Un uomo di 47 anni è stato condannato a tre anni e tre mesi di carcere dal Tribunale di Roma per maltrattamenti e stalking nei confronti della moglie. L’uomo è stato ritenuto responsabile di una serie di violenze fisiche e psicologiche, minacce di morte e comportamenti ossessivi.

Tra le azioni più gravi, l’imputato minacciava la donna dicendole: “Ti do gratis ai miei amici, che ti fanno prostituire”. La vittima, come riportato dal Corriere della Sera, ha subito una spirale di violenze che includevano aggressioni fisiche, umiliazioni e pedinamenti. Numerosi episodi di violenza sono stati documentati in sede processuale.

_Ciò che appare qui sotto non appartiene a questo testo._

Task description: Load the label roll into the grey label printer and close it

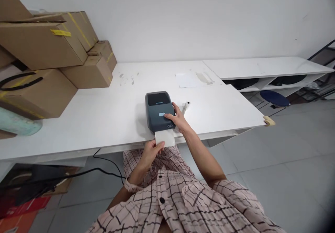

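A dark grey-blue label printer point(157, 109) stands near the front edge of the white table. White label paper point(165, 138) sticks out of its front and over the table edge. My left hand point(150, 152) pinches the left corner of that paper, thumb on top. Around the printer's right side lies my right hand point(179, 118), its thumb on top beside the light button and its fingers along the side wall. Just right of this hand a white pen-like item point(186, 105) with a dark tip lies on the table, partly hidden.
Cardboard boxes point(90, 71) are stacked at the left, with a pale green roll point(19, 123) before them. A white sheet point(185, 80) lies behind the printer. A blue stool point(274, 98) stands at right. Black cables point(96, 169) hang below the table.
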A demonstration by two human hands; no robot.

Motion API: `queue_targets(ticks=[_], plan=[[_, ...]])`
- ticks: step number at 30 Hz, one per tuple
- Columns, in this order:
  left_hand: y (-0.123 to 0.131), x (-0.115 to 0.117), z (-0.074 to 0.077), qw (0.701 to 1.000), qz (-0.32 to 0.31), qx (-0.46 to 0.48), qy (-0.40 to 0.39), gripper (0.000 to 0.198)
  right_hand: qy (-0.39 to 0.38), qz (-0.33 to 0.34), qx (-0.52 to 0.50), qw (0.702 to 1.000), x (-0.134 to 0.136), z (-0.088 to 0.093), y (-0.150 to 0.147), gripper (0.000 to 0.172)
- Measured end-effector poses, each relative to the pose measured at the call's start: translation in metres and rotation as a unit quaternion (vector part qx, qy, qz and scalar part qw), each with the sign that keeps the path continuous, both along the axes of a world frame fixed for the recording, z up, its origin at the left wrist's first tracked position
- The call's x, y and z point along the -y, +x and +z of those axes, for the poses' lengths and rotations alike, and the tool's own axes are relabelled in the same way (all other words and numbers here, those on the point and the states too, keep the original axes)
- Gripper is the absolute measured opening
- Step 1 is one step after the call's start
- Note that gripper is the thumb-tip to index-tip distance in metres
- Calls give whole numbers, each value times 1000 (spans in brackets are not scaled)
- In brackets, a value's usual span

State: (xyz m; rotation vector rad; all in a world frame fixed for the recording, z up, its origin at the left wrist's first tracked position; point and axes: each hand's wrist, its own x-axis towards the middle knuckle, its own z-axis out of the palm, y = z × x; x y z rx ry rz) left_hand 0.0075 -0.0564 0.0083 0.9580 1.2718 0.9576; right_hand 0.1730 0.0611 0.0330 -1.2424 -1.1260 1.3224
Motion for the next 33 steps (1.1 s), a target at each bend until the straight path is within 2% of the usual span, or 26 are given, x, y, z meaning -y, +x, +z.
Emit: queue_targets(ticks=[3,6,8,9,10,12,15,18,20,22,26,29,31,33], plan=[[-19,3,-12,999,-13,-47,19,47,21,19,48,998,-8,8,-2,115],[-39,-4,-15,990,73,-100,70,42,31,7,85,996,-14,5,-3,113],[-45,-14,-10,973,144,-131,122,43,38,0,123,992,-16,2,-3,110],[-45,-21,-6,965,159,-142,152,48,40,0,140,989,-18,1,-3,110],[-44,-27,-2,959,158,-149,180,55,44,0,151,988,-18,1,-3,109],[-36,-37,4,960,112,-149,208,73,55,0,150,987,-19,2,-4,108],[-19,-46,5,973,39,-122,191,98,63,4,109,992,-13,5,-5,110],[-7,-47,-4,978,53,-96,179,110,63,14,74,995,5,4,-4,104],[-5,-45,-12,978,72,-87,175,105,68,0,93,993,21,-2,-1,95],[-6,-43,-19,976,78,-97,178,93,77,-20,134,988,35,-11,2,89],[-15,-42,-28,952,102,-160,241,76,97,-18,165,981,46,-18,7,85],[-23,-55,-16,933,102,-172,300,73,128,-11,160,979,41,-6,10,81],[-28,-73,1,924,103,-161,332,70,175,-13,176,969,30,11,11,79],[-32,-94,19,923,104,-155,335,64,244,-14,222,944,11,31,9,77]])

Minacce di morte e aggressioni

L’imputato, accusando la moglie di tradimenti, l’ha minacciata con frasi come: “Se mi lasci ti ammazzo”. Le aggressioni comprendevano pugni e schiaffi, oltre a tentativi di controllo sulla sua vita, come il clonare il telefonino della donna. La situazione é degenerata quando lui stesso ha contattato i carabinieri, affermando: “Venite, altrimenti ammazzo mia moglie o la faccio ammazzare da qualcun altro”. L’intervento delle forze dell’ordine, seguito dalla denuncia della vittima, ha avviato le indagini che hanno portato al processo e alla conseguente condanna dell’uomo.